Actually, you don't have to multiply by pie. I take the same course as this anonymous person and I got 100 on my assignment. You just multiply 2.25 times the 3 and you have your answer :)

pi* sorry for the misspell :) I'm hungry so pie sounds yummier doesn't it? anyways, good luck with your geometry :)

To find the volume of the cylinder, we need to know its height and radius. Since the cylinder is inscribed in a cube, its height will be equal to the edge length of the cube.

Given that the edge of the cube is 3", the height of the cylinder will also be 3".

To find the radius of the cylinder, we need to consider the relationship between the radius and the edge length of the cube. The diagonal of a face of the cube is equal to the diameter of the inscribed cylinder. By using the Pythagorean theorem, we can calculate the diagonal:

Diagonal^2 = Edge^2 + Edge^2
Diagonal^2 = 3^2 + 3^2
Diagonal^2 = 9 + 9
Diagonal^2 = 18

To find the radius, we divide the diagonal by 2 (since the diagonal is equal to the diameter):

Radius = Diagonal / 2
Radius = √18 / 2
Radius = √9 * √2 / 2
Radius = 3√2 / 2

Now we have the height of the cylinder (3") and the radius (√2/2 * 3").
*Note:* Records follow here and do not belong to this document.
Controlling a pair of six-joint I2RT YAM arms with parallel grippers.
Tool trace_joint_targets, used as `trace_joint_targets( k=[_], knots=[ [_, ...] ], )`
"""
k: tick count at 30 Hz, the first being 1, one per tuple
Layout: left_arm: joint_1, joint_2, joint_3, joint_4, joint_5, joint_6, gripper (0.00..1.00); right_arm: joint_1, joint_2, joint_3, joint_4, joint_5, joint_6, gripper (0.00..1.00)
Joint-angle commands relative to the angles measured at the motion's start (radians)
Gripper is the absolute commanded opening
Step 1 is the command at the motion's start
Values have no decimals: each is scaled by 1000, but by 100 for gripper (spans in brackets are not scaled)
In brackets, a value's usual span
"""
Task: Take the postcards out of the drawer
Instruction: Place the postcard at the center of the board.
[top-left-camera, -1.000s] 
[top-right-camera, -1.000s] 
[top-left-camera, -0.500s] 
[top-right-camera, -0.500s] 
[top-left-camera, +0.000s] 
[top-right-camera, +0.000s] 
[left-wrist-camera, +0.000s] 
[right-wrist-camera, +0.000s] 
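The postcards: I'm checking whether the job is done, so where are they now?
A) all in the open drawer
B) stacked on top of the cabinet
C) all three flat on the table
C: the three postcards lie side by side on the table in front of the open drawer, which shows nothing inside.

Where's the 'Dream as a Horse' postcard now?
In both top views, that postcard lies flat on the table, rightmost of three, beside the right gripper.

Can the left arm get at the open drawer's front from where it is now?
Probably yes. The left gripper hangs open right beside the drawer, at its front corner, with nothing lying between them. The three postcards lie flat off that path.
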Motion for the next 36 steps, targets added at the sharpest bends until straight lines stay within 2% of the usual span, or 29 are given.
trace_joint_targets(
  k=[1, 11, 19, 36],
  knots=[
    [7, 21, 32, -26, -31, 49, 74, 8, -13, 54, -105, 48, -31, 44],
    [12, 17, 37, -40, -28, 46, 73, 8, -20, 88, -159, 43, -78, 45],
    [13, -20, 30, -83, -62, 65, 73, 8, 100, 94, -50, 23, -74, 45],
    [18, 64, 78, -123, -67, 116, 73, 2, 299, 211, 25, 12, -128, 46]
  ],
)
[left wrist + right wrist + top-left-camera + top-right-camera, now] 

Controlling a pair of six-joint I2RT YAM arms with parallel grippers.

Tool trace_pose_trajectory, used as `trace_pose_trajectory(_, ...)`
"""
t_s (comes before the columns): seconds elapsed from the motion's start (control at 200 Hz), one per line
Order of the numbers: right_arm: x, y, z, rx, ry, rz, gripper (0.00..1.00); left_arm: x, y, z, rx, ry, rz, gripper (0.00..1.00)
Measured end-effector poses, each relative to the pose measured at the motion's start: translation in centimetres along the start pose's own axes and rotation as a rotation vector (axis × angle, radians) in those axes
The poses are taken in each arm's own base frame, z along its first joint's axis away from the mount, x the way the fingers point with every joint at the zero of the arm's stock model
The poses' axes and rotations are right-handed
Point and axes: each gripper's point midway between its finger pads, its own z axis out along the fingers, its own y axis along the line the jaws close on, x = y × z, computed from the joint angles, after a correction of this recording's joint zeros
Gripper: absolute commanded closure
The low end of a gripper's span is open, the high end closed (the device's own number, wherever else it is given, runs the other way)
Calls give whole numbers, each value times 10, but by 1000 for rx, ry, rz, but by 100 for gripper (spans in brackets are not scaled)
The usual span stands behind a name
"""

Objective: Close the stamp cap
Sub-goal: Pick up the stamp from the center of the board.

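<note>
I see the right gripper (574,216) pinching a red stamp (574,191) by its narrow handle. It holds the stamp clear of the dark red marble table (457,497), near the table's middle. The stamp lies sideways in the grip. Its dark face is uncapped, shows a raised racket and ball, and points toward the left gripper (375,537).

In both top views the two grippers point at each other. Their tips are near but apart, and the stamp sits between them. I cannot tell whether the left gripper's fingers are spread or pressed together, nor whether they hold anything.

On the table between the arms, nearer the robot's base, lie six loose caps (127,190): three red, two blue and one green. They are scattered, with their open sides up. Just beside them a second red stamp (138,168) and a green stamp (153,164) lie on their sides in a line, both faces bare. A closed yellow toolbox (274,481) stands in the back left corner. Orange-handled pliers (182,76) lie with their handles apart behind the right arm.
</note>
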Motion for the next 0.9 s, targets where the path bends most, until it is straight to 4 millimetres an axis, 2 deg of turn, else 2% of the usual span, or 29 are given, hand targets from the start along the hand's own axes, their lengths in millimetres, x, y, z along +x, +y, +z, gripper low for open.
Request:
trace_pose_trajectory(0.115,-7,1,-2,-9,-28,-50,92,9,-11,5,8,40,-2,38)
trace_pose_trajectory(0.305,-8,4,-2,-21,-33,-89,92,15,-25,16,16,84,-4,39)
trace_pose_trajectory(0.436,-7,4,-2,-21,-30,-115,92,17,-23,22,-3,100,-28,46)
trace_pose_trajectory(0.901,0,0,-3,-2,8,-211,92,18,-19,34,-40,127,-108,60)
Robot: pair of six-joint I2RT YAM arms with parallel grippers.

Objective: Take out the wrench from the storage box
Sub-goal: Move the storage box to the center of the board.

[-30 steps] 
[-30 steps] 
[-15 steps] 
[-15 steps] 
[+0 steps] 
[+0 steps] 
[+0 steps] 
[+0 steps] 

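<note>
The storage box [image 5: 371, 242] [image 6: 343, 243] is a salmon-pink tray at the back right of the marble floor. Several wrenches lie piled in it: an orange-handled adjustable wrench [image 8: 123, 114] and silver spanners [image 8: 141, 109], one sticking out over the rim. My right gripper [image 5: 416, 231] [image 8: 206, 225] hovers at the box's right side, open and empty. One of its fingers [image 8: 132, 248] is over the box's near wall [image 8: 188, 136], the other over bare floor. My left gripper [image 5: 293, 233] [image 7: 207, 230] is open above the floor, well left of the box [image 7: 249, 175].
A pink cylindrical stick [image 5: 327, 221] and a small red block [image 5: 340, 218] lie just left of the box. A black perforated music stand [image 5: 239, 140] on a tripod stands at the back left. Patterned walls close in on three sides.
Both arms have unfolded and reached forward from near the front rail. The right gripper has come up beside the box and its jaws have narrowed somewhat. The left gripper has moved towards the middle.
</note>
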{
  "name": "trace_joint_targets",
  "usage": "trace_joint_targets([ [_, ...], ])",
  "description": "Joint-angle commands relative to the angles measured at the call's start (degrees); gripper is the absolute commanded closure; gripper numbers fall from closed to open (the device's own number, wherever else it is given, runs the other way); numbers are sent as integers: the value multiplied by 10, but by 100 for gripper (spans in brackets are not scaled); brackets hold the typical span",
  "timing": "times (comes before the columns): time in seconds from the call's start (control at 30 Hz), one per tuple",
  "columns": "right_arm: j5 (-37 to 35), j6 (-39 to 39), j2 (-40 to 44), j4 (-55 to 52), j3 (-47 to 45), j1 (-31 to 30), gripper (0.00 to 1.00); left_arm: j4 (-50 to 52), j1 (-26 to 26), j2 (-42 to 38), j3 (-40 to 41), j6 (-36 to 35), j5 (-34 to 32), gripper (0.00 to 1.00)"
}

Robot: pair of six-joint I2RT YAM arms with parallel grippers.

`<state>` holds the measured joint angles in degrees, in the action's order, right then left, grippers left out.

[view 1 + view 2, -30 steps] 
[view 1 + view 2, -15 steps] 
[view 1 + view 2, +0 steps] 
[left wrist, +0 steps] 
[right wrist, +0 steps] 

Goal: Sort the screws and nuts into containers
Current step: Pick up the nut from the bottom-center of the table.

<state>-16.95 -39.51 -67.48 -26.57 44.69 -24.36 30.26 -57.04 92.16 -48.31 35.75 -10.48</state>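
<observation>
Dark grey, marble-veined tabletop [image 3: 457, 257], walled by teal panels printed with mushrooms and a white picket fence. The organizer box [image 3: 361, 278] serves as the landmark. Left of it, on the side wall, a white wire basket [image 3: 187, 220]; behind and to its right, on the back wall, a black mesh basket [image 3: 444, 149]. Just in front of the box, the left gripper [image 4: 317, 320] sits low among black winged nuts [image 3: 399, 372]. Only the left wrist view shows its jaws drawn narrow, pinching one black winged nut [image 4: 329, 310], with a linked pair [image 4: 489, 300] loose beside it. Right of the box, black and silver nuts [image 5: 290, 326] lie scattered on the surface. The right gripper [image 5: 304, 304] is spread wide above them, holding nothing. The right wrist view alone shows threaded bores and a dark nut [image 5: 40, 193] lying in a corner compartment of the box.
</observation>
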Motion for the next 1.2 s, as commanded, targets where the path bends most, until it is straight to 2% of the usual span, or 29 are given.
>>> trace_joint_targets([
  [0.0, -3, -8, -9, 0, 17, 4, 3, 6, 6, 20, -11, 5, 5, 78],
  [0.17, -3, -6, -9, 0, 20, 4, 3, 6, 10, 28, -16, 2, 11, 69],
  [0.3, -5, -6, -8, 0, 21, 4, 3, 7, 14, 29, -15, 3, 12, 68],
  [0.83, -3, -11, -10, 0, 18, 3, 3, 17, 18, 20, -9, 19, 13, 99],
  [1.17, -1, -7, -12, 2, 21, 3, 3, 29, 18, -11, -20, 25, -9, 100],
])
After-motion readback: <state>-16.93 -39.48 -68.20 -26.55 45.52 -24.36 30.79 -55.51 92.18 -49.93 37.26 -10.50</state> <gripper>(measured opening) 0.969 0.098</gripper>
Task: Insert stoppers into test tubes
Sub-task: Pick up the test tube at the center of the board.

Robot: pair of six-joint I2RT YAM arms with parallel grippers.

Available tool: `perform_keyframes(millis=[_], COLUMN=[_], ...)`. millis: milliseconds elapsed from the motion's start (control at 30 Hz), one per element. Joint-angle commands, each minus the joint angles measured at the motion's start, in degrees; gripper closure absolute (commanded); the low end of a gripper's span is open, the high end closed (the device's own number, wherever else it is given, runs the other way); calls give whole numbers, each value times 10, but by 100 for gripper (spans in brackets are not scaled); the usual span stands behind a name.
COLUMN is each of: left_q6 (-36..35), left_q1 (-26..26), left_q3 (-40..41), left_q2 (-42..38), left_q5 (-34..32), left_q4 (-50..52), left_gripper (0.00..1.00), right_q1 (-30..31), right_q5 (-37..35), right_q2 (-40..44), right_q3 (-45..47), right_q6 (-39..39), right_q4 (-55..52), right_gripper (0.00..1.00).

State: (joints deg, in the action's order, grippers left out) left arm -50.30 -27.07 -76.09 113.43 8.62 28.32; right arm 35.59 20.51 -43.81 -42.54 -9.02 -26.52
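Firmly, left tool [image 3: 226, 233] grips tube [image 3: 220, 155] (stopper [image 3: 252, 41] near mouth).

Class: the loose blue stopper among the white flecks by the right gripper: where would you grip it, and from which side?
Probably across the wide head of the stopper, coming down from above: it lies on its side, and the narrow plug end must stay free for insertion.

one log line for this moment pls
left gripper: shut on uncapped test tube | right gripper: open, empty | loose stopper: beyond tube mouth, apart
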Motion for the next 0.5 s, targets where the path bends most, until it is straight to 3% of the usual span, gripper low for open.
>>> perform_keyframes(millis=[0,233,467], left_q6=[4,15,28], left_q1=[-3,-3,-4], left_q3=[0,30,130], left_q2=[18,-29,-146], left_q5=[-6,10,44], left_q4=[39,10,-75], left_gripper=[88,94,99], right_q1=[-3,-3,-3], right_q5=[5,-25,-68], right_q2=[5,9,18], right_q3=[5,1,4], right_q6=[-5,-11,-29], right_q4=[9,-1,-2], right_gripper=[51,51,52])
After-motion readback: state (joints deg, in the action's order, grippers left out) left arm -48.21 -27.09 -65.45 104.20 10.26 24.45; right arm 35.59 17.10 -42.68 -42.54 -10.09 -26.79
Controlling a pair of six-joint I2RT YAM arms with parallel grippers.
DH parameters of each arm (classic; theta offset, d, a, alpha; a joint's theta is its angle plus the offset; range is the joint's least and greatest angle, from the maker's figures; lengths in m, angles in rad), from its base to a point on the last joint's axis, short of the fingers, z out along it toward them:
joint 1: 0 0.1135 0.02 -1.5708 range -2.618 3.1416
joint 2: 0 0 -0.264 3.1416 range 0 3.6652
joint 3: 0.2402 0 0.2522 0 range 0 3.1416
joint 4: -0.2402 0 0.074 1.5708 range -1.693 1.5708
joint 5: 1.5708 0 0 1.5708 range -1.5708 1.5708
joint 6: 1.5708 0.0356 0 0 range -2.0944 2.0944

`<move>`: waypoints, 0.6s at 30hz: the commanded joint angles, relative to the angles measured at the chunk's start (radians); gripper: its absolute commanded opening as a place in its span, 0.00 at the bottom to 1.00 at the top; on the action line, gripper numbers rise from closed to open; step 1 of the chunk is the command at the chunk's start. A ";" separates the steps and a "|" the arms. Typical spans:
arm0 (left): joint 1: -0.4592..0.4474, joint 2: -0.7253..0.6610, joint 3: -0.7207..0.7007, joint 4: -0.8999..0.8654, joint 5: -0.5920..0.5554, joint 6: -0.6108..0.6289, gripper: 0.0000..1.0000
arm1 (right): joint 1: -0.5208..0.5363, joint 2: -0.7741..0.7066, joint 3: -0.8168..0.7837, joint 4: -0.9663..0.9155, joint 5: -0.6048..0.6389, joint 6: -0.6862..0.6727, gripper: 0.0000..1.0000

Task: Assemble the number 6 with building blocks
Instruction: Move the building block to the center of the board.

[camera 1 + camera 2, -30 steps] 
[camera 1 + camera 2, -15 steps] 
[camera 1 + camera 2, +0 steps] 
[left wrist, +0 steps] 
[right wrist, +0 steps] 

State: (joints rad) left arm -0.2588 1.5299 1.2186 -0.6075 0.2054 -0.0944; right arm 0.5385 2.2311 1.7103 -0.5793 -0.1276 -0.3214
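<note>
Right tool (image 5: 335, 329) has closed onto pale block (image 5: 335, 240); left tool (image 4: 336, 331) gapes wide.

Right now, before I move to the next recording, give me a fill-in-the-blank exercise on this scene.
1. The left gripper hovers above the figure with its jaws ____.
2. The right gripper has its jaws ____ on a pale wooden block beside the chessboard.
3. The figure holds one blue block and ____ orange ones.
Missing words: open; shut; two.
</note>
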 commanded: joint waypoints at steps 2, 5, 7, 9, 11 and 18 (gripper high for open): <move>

To calculate the volume of the cylinder, we will use the formula:

Volume = π * radius^2 * height

Substituting the values we found:

Volume = π * (3√2 / 2)^2 * 3
Volume = π * (9 * 2 / 4) * 3
Volume = π * (18 / 4) * 3
Volume = π * 4.5 * 3
Volume = 13.5π square inches

Therefore, the volume of the cylinder is approximately 42.41 cubic inches.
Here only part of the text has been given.